The Secret Life of Cows

Pascal’s scribbles blog June 2, 2018
Source

A lot of people at RustFest Paris mentioned Cows -- which may be surprising if you've never seen std::borrow::Cow!

Cow in this context stands for "Clone on Write" and is a type that allows you to reuse data if it is not modified. Somehow, these bovine super powers of Rust's standard library appear to be a well-kept secret even though they are not new. This post will dig into this very useful pointer type by explaining why in systems programming languages you need such fine control, explain Cows in detail, and compare them to other ways of organizing your data.

Organizing Data

This is what it all comes down to: People want to have a good, precise way to organize their data. And they want their programming language to support them. That's why a lot of newer languages include a bunch of data structures optimized for different use cases, and that is also why software developers are dealing with API documentation so often. To ensure that your code has the performance characteristics you expect, it is essential to know which piece of data is represented in which way.

In systems programming languages, this is in some regards even more important. You want to know:

  1. exactly where your data lives,
  2. that it is efficiently stored,
  3. that it is removed as soon as you stop using it,
  4. and that you don't copy it around needlessly.

Ensuring all these properties is a great way to write fast programs. Let's look at how we can do this in Rust.

Where Does Our Data Live

It is quite explicit where your data lives. By default, primitive types and structs containing primitive types are allocated on the stack, without any dynamic memory allocation. If you want to store data of a size only known at runtime (say the text content of a file), you need to use a type that dynamically allocates memory (on the heap), for example String, or Vec. You can explicitly allocate a data type on the heap by wrapping it in a Box.

(If you're unfamiliar with the notion of "Stack and Heap", you can find a good explanation in this chapter of the official Rust book.)

Note: Creating a new (not-empty) String means allocating memory, which is a somewhat costly operation. A language like Rust gives you quite a few options to skip some allocations, and doing so can speed up performance-critical parts of your code significantly. (Spoiler: Cow is one of these options.)

Structuring Data

If you know what you will do with your data, you can probably figure out how to best store it. If you for example always iterate through a known list of values, an array (or a Vec) is the way to go. If you need to look up values by known keys, and don't care about the order they are stored in, a hash map sounds good. If you need a stack to put data onto from different threads, you can use crossbeam-deque. This is just to give you a few examples -- there are books on this topic and you should read them. A Cow doesn't really help you here per-se, but you can use it inside your data structures.

Dropping Data

Luckily, in Rust it is easy to make sure our data gets removed from memory as soon as possible (so we don't use up too much memory and slow down the system). Rust uses the ownership model of automatically dropping resources when they go out of scope, so it doesn't need to periodically run a garbage collector to free memory.

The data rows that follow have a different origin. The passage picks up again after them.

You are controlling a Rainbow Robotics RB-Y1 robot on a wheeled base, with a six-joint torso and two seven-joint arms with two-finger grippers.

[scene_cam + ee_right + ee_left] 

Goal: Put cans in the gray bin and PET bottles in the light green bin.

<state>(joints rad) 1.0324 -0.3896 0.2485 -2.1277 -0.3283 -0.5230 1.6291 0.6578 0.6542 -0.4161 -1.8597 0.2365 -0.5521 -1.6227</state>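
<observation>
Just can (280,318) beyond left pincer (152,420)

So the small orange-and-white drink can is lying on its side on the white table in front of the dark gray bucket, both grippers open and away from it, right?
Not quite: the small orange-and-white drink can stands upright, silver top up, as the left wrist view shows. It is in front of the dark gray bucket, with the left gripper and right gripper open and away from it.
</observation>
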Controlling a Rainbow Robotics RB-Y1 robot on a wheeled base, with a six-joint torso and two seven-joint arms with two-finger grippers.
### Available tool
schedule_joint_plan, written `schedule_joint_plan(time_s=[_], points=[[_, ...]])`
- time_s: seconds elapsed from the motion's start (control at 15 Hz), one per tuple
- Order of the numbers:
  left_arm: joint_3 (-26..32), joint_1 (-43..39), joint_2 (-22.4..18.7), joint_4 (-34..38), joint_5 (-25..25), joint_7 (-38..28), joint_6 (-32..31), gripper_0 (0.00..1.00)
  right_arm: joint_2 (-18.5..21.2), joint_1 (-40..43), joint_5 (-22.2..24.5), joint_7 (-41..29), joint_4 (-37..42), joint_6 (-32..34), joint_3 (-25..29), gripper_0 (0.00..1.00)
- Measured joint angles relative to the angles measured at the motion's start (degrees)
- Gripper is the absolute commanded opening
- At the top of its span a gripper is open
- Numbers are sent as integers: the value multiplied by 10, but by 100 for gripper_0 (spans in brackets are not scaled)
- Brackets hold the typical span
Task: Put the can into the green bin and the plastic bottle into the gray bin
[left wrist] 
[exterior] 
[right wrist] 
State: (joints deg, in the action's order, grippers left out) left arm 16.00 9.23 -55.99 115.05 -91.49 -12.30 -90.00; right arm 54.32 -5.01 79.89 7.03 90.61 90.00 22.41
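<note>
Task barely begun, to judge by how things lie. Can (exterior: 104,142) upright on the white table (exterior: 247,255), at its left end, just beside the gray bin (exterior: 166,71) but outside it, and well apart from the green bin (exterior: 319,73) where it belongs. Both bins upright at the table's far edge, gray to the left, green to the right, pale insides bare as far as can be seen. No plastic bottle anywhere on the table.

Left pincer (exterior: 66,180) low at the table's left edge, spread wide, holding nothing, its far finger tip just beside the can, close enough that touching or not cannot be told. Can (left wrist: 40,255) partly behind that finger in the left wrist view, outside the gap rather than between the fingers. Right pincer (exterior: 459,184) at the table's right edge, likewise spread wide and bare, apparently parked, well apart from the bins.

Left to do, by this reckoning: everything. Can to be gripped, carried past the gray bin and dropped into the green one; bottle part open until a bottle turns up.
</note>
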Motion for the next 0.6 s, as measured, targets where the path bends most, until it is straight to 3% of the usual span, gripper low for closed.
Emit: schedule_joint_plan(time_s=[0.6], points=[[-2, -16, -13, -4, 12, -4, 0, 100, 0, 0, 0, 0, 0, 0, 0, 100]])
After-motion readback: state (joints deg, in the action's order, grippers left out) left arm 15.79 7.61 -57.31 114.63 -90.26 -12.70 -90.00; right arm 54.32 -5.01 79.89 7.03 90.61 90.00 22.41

You can still waste memory, of course, by allocating too much of it manually, or by building reference cycles and leaking it.

No Needless Copying

One important step towards being a responsible citizen in regard to memory usage is to not copy data more than necessary. If you for example have a function that removes whitespace at the beginning of a string, you could create a new string that just contains the characters after the leading whitespace. (Remember: A new string means a new memory allocation.) Or, you could return a slice of the original string, that starts after the leading whitespace. The second options requires that we keep the original data around, because our new slice is just referencing it internally. This means that instead of copying however many bytes your string contains, we just write two numbers: A pointer to the point in the original string after the leading whitespace, and the length of the remaining string that we care about. (Carrying the length with us is a convention in Rust.)

But what about a more complicated function? Let's imagine we want to replace some characters in a string. Do we always need to copy it over with the characters swapped out? Or can we be clever and return some pointer to the original string if there was no replacement needed? Indeed, in Rust we can! This is what Cow is all about.

What is a Cow Anyway

In Rust, the abbreviation "Cow" stands for "clone on write"[^clone]. It is an enum with two states: Borrowed and Owned. This means you can use it to abstract over whether you own the data or just have a reference to it. This is especially useful when you want to return a type from a function that may or may not need to allocate.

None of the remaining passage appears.